***** Dataset section *****

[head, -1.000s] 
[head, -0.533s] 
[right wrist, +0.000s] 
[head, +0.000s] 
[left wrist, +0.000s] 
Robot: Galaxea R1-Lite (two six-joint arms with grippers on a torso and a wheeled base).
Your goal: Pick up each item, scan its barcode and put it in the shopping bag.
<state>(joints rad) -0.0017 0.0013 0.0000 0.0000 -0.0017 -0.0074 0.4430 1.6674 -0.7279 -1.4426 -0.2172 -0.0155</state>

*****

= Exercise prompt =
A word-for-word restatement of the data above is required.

= Your solution =
[head, -1.000s] 
[head, -0.533s] 
[right wrist, +0.000s] 
[head, +0.000s] 
[left wrist, +0.000s] 
Robot: Galaxea R1-Lite (two six-joint arms with grippers on a torso and a wheeled base).
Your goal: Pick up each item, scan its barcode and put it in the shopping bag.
<state>(joints rad) -0.0017 0.0013 0.0000 0.0000 -0.0017 -0.0074 0.4430 1.6674 -0.7279 -1.4426 -0.2172 -0.0155</state>

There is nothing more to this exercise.